### Exercise details
Where an entry contains a picture, skip the picture and write out everything else exactly.

### Records supplied
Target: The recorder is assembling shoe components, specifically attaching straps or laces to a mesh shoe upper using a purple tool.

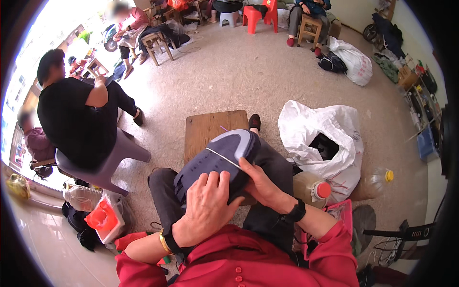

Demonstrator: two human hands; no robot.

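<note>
A stack of dark navy fabric pieces, shaped like shoe uppers, lies tilted over my lap and the near part of a wooden stool. A light grey curved band edges its rounded far end, and a thin white band crosses its top. My right hand grips its right edge, thumb on top; the fingers underneath are mostly hidden. Across the near part of the stack rests my left hand, back upward, its fingers slightly bent on the fabric and its thumb held apart.
In front stands the wooden stool. At right are an open white sack holding dark pieces, a red-capped jug, a yellow-capped bottle and a pink basket. A person in black sits on a purple-grey stool at left; others sit farther back.
</note>
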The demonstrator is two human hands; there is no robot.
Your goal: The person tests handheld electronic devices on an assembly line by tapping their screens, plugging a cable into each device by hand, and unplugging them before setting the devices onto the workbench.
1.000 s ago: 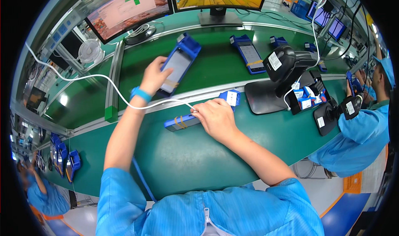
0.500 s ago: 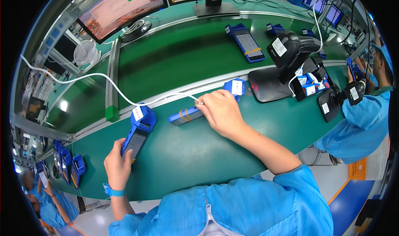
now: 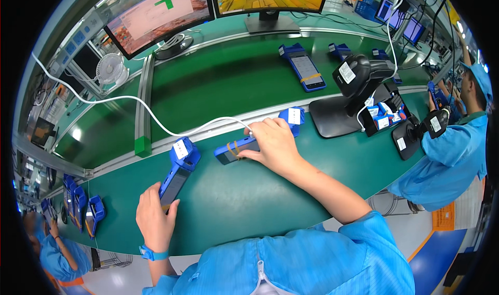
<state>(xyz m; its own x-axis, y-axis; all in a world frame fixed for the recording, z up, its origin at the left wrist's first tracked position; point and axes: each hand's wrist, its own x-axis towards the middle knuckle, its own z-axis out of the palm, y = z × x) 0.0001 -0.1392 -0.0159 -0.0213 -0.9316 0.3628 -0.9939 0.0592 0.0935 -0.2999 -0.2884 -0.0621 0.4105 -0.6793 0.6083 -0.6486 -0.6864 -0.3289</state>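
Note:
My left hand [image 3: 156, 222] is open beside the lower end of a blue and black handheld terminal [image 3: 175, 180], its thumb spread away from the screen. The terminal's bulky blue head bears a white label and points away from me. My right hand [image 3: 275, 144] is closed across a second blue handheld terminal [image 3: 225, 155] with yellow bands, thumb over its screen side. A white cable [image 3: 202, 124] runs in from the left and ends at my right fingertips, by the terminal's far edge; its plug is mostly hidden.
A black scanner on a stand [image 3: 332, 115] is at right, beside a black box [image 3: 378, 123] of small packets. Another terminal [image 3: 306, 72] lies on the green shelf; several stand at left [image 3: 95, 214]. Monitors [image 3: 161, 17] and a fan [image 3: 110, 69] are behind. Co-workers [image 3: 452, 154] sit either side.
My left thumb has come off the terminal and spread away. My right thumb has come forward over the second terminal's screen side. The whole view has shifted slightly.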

### Your solution
Target: The recorder is assembling shoe components, specifically attaching straps or laces to a mesh shoe upper using a purple tool.


Demonstrator: two human hands; no robot.

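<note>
A stack of dark navy fabric pieces, shaped like shoe uppers, lies tilted over my lap and the near part of a wooden stool. A light grey curved band edges its rounded far end, and a thin white band crosses its top. My right hand grips its right edge, thumb on top; the fingers underneath are mostly hidden. Across the near part of the stack rests my left hand, back upward, its fingers slightly bent on the fabric and its thumb held apart.
In front stands the wooden stool. At right are an open white sack holding dark pieces, a red-capped jug, a yellow-capped bottle and a pink basket. A person in black sits on a purple-grey stool at left; others sit farther back.
</note>
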The demonstrator is two human hands; there is no robot.
Your goal: The person tests handheld electronic devices on an assembly line by tapping their screens, plugging a cable into each device by hand, and unplugging them before setting the devices onto the workbench.
1.000 s ago: 
0.500 s ago: 
now: 
<state>(xyz m; its own x-axis, y-axis; all in a world frame fixed for the recording, z up, its origin at the left wrist's first tracked position; point and axes: each hand's wrist, its own x-axis towards the middle knuckle, its own z-axis out of the palm, y = z × x) 0.0001 -0.1392 -0.0159 -0.0213 -0.9316 0.3628 -0.9939 0.0592 0.0935 -0.2999 -0.2884 -0.0621 0.4105 -0.6793 0.6083 -0.6486 -0.6864 -0.3289</state>
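Note:
My left hand [image 3: 156, 222] is open beside the lower end of a blue and black handheld terminal [image 3: 175, 180], its thumb spread away from the screen. The terminal's bulky blue head bears a white label and points away from me. My right hand [image 3: 275, 144] is closed across a second blue handheld terminal [image 3: 225, 155] with yellow bands, thumb over its screen side. A white cable [image 3: 202, 124] runs in from the left and ends at my right fingertips, by the terminal's far edge; its plug is mostly hidden.
A black scanner on a stand [image 3: 332, 115] is at right, beside a black box [image 3: 378, 123] of small packets. Another terminal [image 3: 306, 72] lies on the green shelf; several stand at left [image 3: 95, 214]. Monitors [image 3: 161, 17] and a fan [image 3: 110, 69] are behind. Co-workers [image 3: 452, 154] sit either side.
My left thumb has come off the terminal and spread away. My right thumb has come forward over the second terminal's screen side. The whole view has shifted slightly.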

The required answer is now complete.